Drácula de Denise Castro (Denise Castro)

Después de Salvación, un exploit de Crepúsculo hecho desde un romanticismo exacerbado y, por qué no decirlo, algo naïf, esperábamos con gran expectación el nuevo trabajo de la directora. Y más cuando, de forma provocativa, añadía su nombre a su nuevo proyecto: Drácula de Denise Castro. Algo que resultaba especialmente chocante por la inevitable comparación con el referente de Drácula de Bram Stoker por Francis Ford Coppola. ¿Estaba Denis Castro poniéndose a la altura del director norteamericano? En todo caso una declaración de principios que nos ponía alerta al respecto de un producto que sin duda vendría marcado por un sello muy personal e intransferible.

Desde luego este Drácula nada tiene que ver con adaptaciones anteriores en cuanto a reproducción de la historia y en lo que se refiere al formato sino que, a través de su exiguo aunque sintético metraje, se postula como una vuelta de tuerca del género, preocupándose más por la reflexión irónica sobre el fenómeno fan del vampirismo y su desacralización. Todo ello bajo el foco de un sarcasmo autoconsciente sobre la propia realizadora y su visión y metodología del cine de bajo presupuesto.

Un proyecto que, bajo la apariencia de ‹making-of› de la preproducción de la película en sí, contiene una dosis muy elevada de sentido del humor sardónico, de mala leche, y de bofetones variados hacia la crítica salvaje contra su primera obra. De hecho no faltan referencias a Salvación y no solo por contar con su actor principal, sino por el comentario continuo sobre ella. El mejor resumen está en la frase «dejad de dar el coñazo con Salvación». Todo un manifiesto de la hartura que produce el tener que sacar a la palestra, para lo bueno y lo malo, el título de marras, como si la nueva película no tuviera entidad (e identidad) propias para ser reseñada por sí misma.

Denise Castro, omnipresente en un ‹in & out› continuo, se muestra tan ilusionada como desencantada, tan idealista como cínica. Lejos queda pues el romanticismo almibarado. Aquí estamos ante un «máscaras fuera» que pone de relieve el «todo por un sueño» a lo Nicole Kidman en la película homónima de Gus Van Sant. Sí, hablamos de producción y de vampirismo, y la mejor manera de hacerlo es convertirse ella misma en una parábola del fenómeno. Denise no chupa sangre para vivir, lo que absorbe es todo lo necesario para su meta; Pasaportes, dinero y chantajes de toda índole le sirven para poder dar sentido a su único objetivo vital: el cine de género.

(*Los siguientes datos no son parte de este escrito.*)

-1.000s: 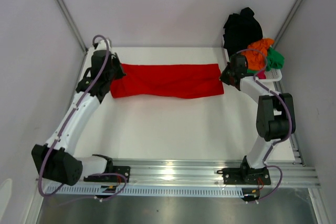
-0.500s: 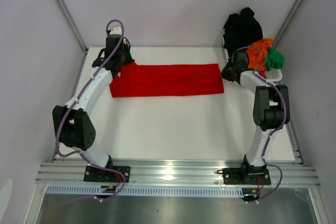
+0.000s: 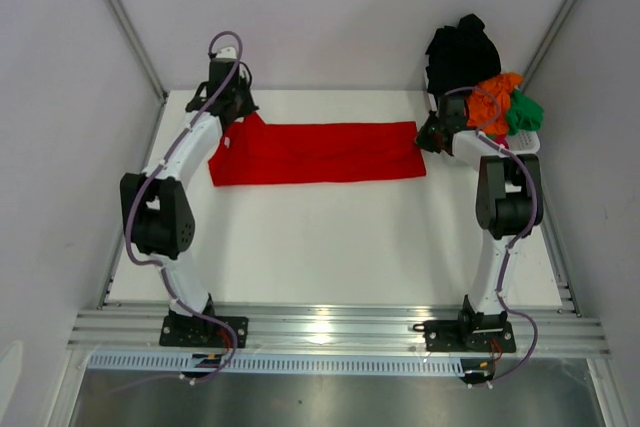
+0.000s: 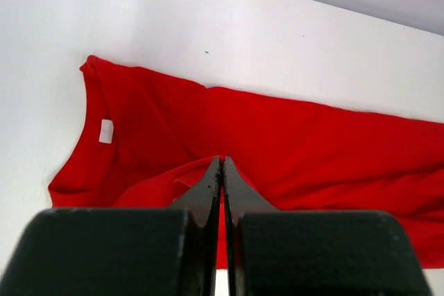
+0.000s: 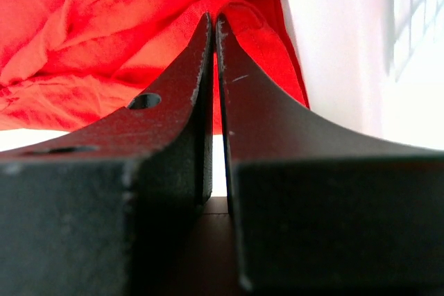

No faltan tampoco en el guión las demoledoras sentencias al respecto del cine de presupuesto de guerrilla. Se denosta el material usado, la distribución y el público potencial no con el ánimo de menoscabar desde dentro el producto sino con el ánimo de hacer reflexionar, desde un humor metarreferencial, el menosprecio apriorístico que se hace de este tipo de películas desde la crítica sesuda. Un recurso parecido al de la última pelea de gallos de Eminem en 8 Millas de Curtis Hanson. Es decir, te escupo todo lo malo que tienes que decir de mí, en este caso de mi obra, y ahora a ver que cuentas que no sepamos ya.

En definitiva, Drácula de Denise Castro nos habla del Vampirismo desde otra perspectiva, la del ser humano como perpetrador de saqueos, robos, burlas y estafas para poder seguir con sus objetivos vitales. Como si el mal fuera el único motor motivacional que le permite seguir adelante. Un film pues cínico, profundamente negro tras su trasfondo de divertimento sardónico. ¿El hombre es un lobo para el hombre? No, es un Vampiro, y su nuevo «déjame entrar», su nuevo castillo, su nuevo carruaje, su nueva capacidad de metamorfosis se halla tras la cámara. El cine como colmillo, como sed insaciable.